Mark Bourrie’s new book is a detailed and surgical examination of the man who could be Canada’s next Prime Minister.

Pierre Poilievre’s political convictions go back even as far as his childhood in Calgary where he frequently attended anti-abortion rallies with his mother, a conservative Roman Catholic. By his high school and late teen years, he had become in his own words ‘a rock-solid conservative.’

His only work experience outside politics was a four-month internship in 2001 in Frank Stronach’s company Magna.

He offered his services to Conservative call centres and soon came on the radar of Reform politicians like Jason Kenney, an early mentor. He left his studies in international relations at the University of Calgary to become a staffer for Kenney in Ottawa.

Other early mentors who helped his rise in the party included prominent Reform-Canadian Alliance figures Preston Manning and Stockwell Day. Poilievre showed a talent for coining pithy political slogans. He also showed an early talent for in-fighting in 2000 with his ‘Draft-Day’ website to replace Manning with Day for the leadership of the Alliance.

His game from the start was offense: attack, attack, attack.

In 2002, Stephen Harper was elected leader of the amalgamated Conservative Party, and the next year Poilievre was first elected an MP for the Nepean-Carlton riding outside of Ottawa, defeating Liberal defence minister David Pratt in the process.

Once elected he was quickly on the attack. Against Governor General Michaëlle Jean and her husband. Against gay marriage in a 2005 speech, despite his father, to whom he is close, being in a same-sex relationship, although eventually in 2020 he changed his mind on this. Poilievre became ‘Dial -A-Quote,’ the MP journalists went to for a sound bite, a catchy slogan.

In 2006, Poilievre was appointed Parliamentary Secretary to John Baird at the Treasury Board, but his political career was almost nipped in the bud on June 11, 2008. On that day, Stephen Harper made his historic residential schools apology in Parliament with the promise of financial compensation. Poilievre’s mean-spirited response was to wonder whether Canadians ‘were getting value for all of this money.’

Harper was enraged. In a shouting match behind closed doors, he gave a severe dressing down to Poilievre who was forced to apologise the next day in the House.

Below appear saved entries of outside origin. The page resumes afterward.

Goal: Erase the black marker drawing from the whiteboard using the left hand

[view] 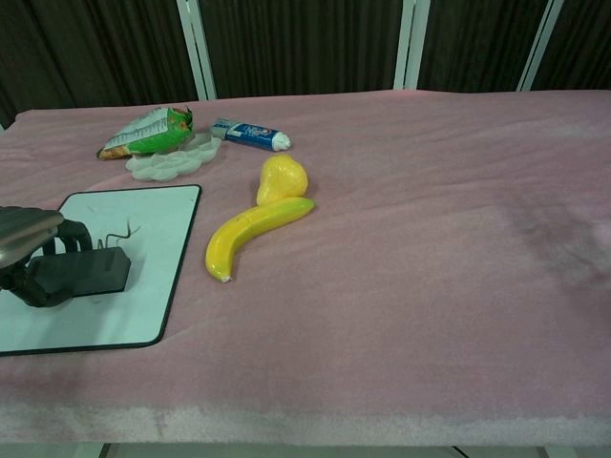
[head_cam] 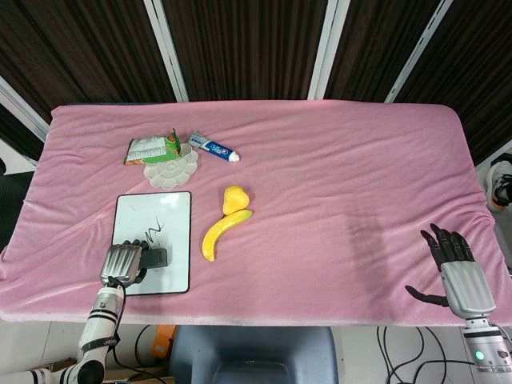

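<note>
Banana (view: 251,235) and pear (view: 282,177) just right of whiteboard (view: 153,229); left hand (head_cam: 122,263) grips eraser (view: 84,271); right hand (head_cam: 456,268) spread.

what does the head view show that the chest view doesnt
Only the head view shows the right hand, open beside the table's right edge, and the left forearm. Only the chest view shows the eraser side-on. Both show the left hand holding the eraser on the whiteboard, the black squiggle, banana and toothpaste.
</note>
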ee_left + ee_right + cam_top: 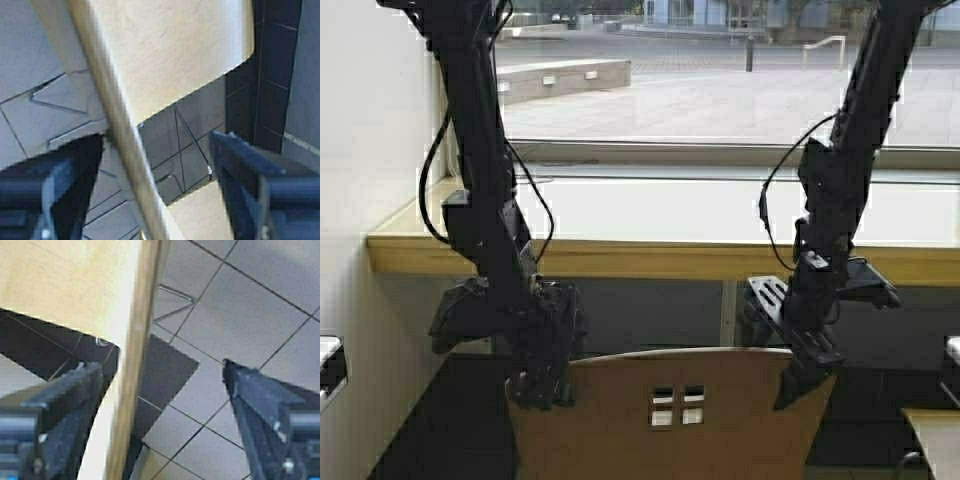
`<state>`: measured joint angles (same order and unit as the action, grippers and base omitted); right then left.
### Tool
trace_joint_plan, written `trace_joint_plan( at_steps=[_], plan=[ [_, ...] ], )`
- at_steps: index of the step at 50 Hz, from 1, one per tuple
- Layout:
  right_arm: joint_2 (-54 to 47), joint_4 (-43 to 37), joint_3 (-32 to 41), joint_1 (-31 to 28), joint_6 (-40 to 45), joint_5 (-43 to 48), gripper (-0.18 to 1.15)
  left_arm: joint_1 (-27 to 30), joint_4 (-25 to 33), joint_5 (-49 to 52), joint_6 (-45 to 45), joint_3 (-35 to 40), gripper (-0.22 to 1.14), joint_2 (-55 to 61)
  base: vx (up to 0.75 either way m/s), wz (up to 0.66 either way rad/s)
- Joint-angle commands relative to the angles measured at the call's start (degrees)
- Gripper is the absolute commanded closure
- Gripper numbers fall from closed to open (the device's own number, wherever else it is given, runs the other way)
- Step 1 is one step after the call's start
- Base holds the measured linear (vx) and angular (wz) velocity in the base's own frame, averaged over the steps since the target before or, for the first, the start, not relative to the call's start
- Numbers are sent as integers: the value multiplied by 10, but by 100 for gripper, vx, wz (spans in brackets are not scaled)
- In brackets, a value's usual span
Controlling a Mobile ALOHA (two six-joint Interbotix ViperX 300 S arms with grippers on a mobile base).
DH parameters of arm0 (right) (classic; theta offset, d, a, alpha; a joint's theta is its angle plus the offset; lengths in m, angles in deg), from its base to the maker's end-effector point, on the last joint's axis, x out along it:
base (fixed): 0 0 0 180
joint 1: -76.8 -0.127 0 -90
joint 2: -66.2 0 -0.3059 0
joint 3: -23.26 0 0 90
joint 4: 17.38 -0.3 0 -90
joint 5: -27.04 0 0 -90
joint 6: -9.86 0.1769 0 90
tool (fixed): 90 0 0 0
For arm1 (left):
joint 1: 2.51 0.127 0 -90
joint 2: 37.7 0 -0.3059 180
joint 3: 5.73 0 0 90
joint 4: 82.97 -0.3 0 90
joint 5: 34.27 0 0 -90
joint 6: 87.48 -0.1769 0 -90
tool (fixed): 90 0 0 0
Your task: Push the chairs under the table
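Note:
One light plywood chair [665, 415] stands in front of me, its curved backrest with the four-square cutout at the bottom of the high view. The long pale table [660, 215] with a wood edge runs under the window just beyond it. My left gripper [545, 385] is open and straddles the backrest's top edge [120, 135] at its left corner. My right gripper [800, 375] is open and straddles the top edge [132, 390] at the right corner. The chair's seat [165, 45] and chrome legs [192, 145] show below in the wrist views.
A white wall [370, 150] closes in on the left. A table leg [728, 312] stands behind the chair. Another wood surface's corner [935, 435] shows at the lower right. The floor is grey tile [250, 315] with a dark strip by the wall.

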<state>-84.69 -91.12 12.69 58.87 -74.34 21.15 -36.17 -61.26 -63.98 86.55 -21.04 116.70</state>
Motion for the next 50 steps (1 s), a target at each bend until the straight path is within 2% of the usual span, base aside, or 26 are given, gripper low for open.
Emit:
trace_joint_plan(
  at_steps=[1, 17, 22, 28, 34, 38, 46, 48, 50],
  plan=[
    [-6, 4, 16, 4, -2, 3, -7, -2, -2, -3, 1, 21, -3, 7, 4, 5],
    [-49, 30, 43, 4, -3, 0, -7, -2, -2, -3, 1, 43, -2, 36, 3, 3],
    [-53, 33, 47, 4, -3, 0, -5, -2, -2, -2, 1, 46, 10, 40, 0, 1],
    [-54, 35, 48, 4, -3, 1, 1, -2, 0, -2, 1, 47, 42, 43, 0, 0],
    [-54, 36, 47, 4, -3, 3, 22, -1, 4, -2, 2, 47, 76, 43, 0, 0],
    [-55, 36, 47, 4, -3, 3, 43, -2, 7, -2, 2, 48, 90, 44, 0, 0],
    [-58, 36, 44, 4, -3, 3, 93, -1, 11, -2, 1, 54, 88, 46, 1, 2],
    [-59, 36, 43, 4, -3, 2, 98, -2, 13, -2, 1, 56, 88, 46, 3, 4],
    [-59, 36, 43, 4, -3, 2, 98, -1, 14, -1, 1, 57, 88, 46, 4, 3]
  ],
)
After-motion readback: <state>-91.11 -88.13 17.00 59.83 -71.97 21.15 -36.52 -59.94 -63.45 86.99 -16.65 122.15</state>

Mark Bourrie has been accused of being anti-conservative and hostile to Poilievre. Bourrie is keen to point out that he respects conservative values. Poilievre, he claims. does not. Hence to the title of the book, Ripper. According to Bourrie, there are, in politics as in life, weavers and rippers. Weavers knit people together, rippers destroy and tear them apart. Unlike true conservatives who conserve.

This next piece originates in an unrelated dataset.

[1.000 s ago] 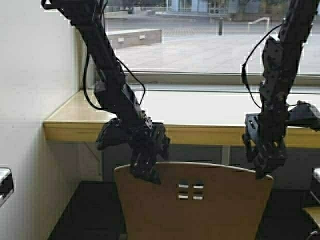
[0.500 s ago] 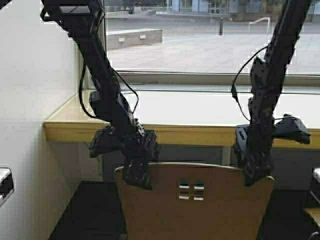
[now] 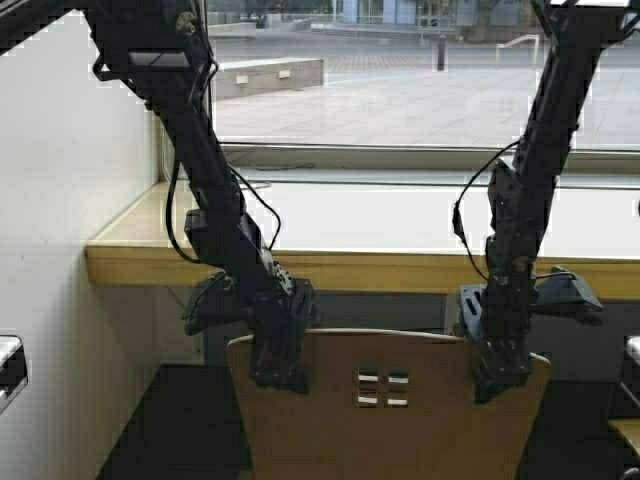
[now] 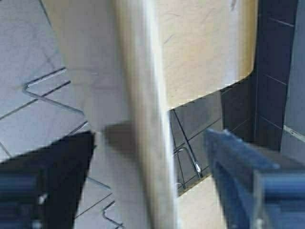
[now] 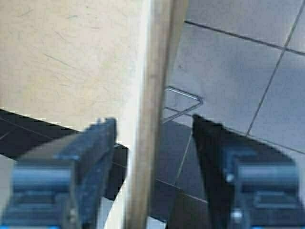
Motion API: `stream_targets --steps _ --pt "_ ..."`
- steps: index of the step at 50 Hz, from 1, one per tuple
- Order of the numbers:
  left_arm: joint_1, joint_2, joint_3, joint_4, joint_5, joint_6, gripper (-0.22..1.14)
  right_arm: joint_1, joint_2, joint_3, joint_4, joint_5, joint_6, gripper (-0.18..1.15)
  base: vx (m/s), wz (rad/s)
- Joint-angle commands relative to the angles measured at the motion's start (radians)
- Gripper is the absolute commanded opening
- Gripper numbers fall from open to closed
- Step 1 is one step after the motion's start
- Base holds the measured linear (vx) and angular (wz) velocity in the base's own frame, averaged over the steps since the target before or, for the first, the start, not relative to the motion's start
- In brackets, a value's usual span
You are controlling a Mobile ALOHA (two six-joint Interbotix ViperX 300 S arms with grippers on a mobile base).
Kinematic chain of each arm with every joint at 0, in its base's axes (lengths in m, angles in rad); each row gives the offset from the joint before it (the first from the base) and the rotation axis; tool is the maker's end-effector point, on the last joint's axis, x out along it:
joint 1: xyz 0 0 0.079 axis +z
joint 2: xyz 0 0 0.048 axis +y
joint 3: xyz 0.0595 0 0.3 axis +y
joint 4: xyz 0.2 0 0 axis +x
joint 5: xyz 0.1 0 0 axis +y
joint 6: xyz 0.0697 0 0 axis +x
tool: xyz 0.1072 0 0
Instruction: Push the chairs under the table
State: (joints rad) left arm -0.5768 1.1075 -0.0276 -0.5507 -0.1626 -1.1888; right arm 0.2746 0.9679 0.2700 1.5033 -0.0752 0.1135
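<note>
One light tan chair (image 3: pixel 400 430) stands before me, its backrest with four small square cutouts low in the high view. The long pale-wood table (image 3: pixel 380 268) runs across behind it, its thick yellowish front edge just above the backrest top. My left gripper (image 3: pixel 280 365) is open and straddles the backrest's top edge near its left corner. In the left wrist view (image 4: pixel 147 191) the chair edge (image 4: pixel 143 95) runs between the two fingers with gaps either side. My right gripper (image 3: pixel 500 375) is open and straddles the right corner the same way (image 5: pixel 152 167), around the chair edge (image 5: pixel 152 86).
A white wall (image 3: pixel 70 200) closes the table's left end. A window (image 3: pixel 400 90) runs behind the table. The floor under the table is dark. A tan seat edge (image 3: pixel 625 428) shows at the far right.
Both grippers have come down and a little to the left, from just above the backrest's top edge to straddling it. The chair and table have barely shifted.
</note>
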Motion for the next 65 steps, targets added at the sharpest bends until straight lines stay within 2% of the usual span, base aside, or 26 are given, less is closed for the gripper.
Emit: stream_targets --steps 1,11,14,17,44,65 --pt "0.020 -0.015 -0.018 0.000 -0.005 0.002 0.80 0.002 -0.006 -0.017 -0.005 0.009 -0.003 0.69 0.05 0.01" --pt "0.031 -0.020 -0.015 -0.002 -0.003 0.002 0.24 0.002 -0.018 0.005 -0.009 0.014 -0.003 0.20 0.04 0.03" --pt "0.032 -0.020 -0.020 0.000 -0.005 0.002 0.13 0.002 -0.025 0.012 -0.009 0.017 -0.003 0.11 0.06 0.04" --pt "0.034 -0.020 -0.026 -0.002 -0.003 0.002 0.07 0.002 -0.031 0.021 -0.009 0.017 -0.003 0.09 0.08 0.04" --pt "0.035 -0.049 -0.002 0.000 -0.005 0.061 0.07 0.000 -0.020 0.060 -0.012 0.038 -0.005 0.10 0.17 0.03" --pt "0.038 -0.064 -0.008 -0.002 -0.005 0.063 0.07 0.000 0.000 0.037 -0.028 0.071 -0.006 0.10 0.21 -0.02"
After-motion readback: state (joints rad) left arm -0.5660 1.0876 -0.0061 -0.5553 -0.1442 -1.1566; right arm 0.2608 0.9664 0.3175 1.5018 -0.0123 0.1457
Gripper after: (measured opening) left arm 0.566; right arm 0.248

If Pierre Poilievre is not a true conservative, what is he? Bourrie attempts to pinpoint this and ends up with a blend of nationalism, populism, a hint of racism, and something close to demagogic fascism. This depends on the lie for its success. The bigger the lie the better, and Poilievre is a master of this art. Sometimes well concealed.

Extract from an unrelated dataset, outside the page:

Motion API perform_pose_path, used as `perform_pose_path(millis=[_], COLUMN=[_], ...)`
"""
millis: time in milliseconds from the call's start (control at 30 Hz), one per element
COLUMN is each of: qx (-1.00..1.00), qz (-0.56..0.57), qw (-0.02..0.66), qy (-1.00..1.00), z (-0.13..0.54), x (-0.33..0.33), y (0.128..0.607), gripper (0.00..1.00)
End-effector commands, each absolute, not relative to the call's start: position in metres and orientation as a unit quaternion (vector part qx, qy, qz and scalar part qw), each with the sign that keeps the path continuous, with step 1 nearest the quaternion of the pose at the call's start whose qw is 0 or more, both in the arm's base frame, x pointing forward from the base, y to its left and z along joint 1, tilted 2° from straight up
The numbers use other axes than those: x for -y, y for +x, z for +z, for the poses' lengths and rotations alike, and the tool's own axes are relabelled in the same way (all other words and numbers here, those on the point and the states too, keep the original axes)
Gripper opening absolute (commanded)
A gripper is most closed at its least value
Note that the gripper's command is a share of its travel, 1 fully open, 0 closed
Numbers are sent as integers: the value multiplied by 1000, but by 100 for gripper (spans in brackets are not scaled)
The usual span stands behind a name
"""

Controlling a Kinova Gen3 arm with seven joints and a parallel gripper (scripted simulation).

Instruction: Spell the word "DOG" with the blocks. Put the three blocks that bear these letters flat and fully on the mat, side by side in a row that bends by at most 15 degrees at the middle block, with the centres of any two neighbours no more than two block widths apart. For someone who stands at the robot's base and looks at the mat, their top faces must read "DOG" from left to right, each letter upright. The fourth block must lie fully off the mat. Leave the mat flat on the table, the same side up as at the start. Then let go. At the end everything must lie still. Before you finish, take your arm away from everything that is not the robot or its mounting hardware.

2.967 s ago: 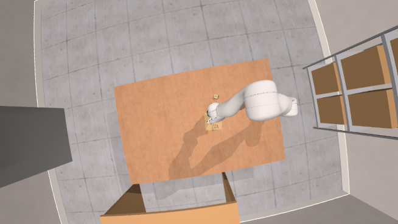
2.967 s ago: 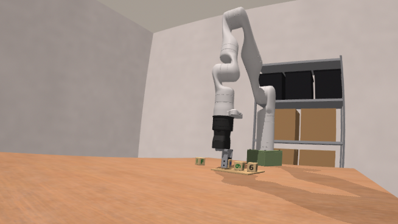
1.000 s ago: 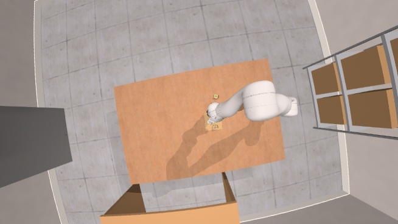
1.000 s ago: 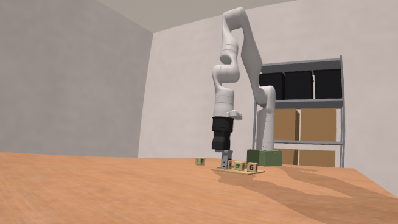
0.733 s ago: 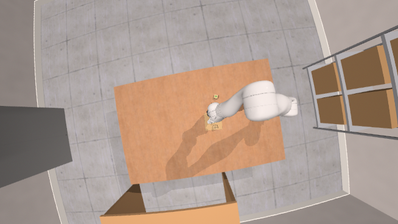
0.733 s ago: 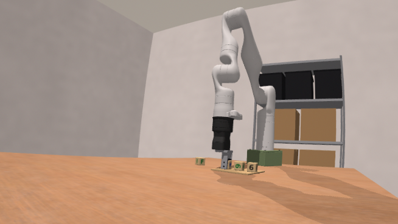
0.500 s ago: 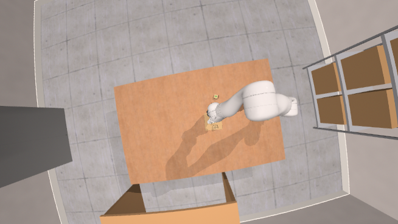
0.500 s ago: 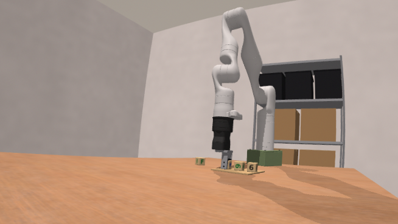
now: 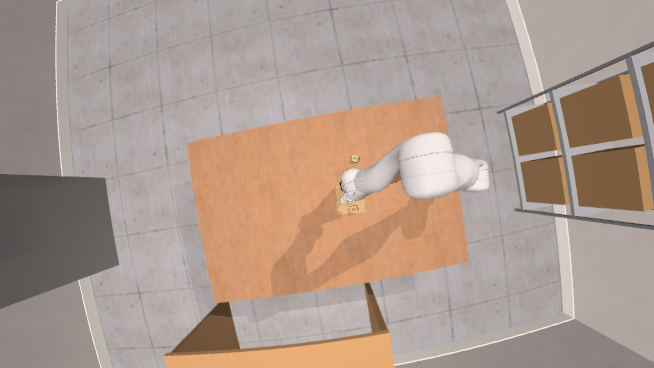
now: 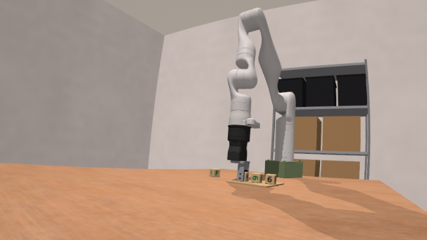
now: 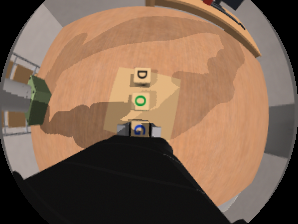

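Observation:
Three letter blocks lie in a row on the tan mat. In the wrist view they are the D block (image 11: 141, 76), the O block (image 11: 140, 102) with a green letter, and the G block (image 11: 139, 129) with a blue letter. My gripper (image 11: 141, 128) stands upright over the G block, with a finger on each side of it; the fingers are open and the block rests on the mat. From the side view, the gripper (image 10: 243, 174) is at the mat's left end (image 10: 258, 183). The fourth block, the F block (image 10: 214, 173), lies off the mat on the table and also shows in the overhead view (image 9: 354, 158).
The arm's green base (image 10: 283, 168) stands just behind the mat. A shelf with boxes (image 10: 326, 130) is behind the table. An open cardboard box (image 9: 280, 340) sits at the table's near edge in the overhead view.

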State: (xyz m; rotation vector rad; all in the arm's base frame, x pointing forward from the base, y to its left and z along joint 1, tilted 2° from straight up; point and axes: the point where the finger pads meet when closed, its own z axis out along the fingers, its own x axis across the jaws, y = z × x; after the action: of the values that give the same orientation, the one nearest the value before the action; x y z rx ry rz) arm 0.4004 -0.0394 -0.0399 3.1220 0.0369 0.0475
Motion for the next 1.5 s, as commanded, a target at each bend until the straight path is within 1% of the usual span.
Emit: perform_pose_path(millis=[0,33,100,133,200,233,767,967,1267,1467], qx=[-12,-12,-12,-12,-12,-12,-12,-12,-12,-12], qz=[16,16,16,16,16,16,16,16,16,16], qw=[10,10,10,10,10,10,10,10,10,10], qy=[1000,1000,1000,1000,1000,1000,1000,1000,1000,1000], z=[-39,-39,-39,-39,-39,-39,-34,-19,28,48], x=[40,40,40,40,40,40,39,39,38,38], y=[401,401,401,401,401,401,401,400,399,398], gripper=[69,75,75,81,81,87,87,87,87,87])
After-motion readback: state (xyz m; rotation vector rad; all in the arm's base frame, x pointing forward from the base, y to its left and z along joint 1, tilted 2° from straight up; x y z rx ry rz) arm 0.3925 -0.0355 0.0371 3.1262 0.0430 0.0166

His Bill C-23 in 2013, the Fair Elections Act, for example. His appointment in the first place as Minister of Democratic Reform was possibly, according to Bourrie, Harper’s idea of a joke. The Bill increased the maximum amount that individuals or corporations could donate to political parties and at the same time banned the use of voter identification cards as legal documents.

In one stroke, the power and influence of money was elevated and the ability of ordinary citizens to vote was diminished. More like an Unfair Elections Act. It later took the Liberals three years to undo the worst aspects of it.

Poilievre’s role as an attack dog continued under subsequent Conservative leaders, Andrew Scheer and Erin O’Toole. The election of Justin Trudeau as Prime Minister in 2015 was godsend for him. Trudeau was the antithesis of everything Poilievre stood for – affirmative political action, big government, socially progressive policies and a somewhat, if only somewhat, more enlightened approach to First Nations. Trudeau became the board at which Poilievre threw dart after dart.

Along with NDP MP Charlie Angus, Poilievre destroyed the WE charity, the Katimavik National Youth Service Program and, in savage attacks, the political career of Minister for Finance Bill Morneau. The real villain of the piece, Justin Trudeau, who had awarded contracts worth $300,000 to his mother Margaret and brother Alexandre, walked away.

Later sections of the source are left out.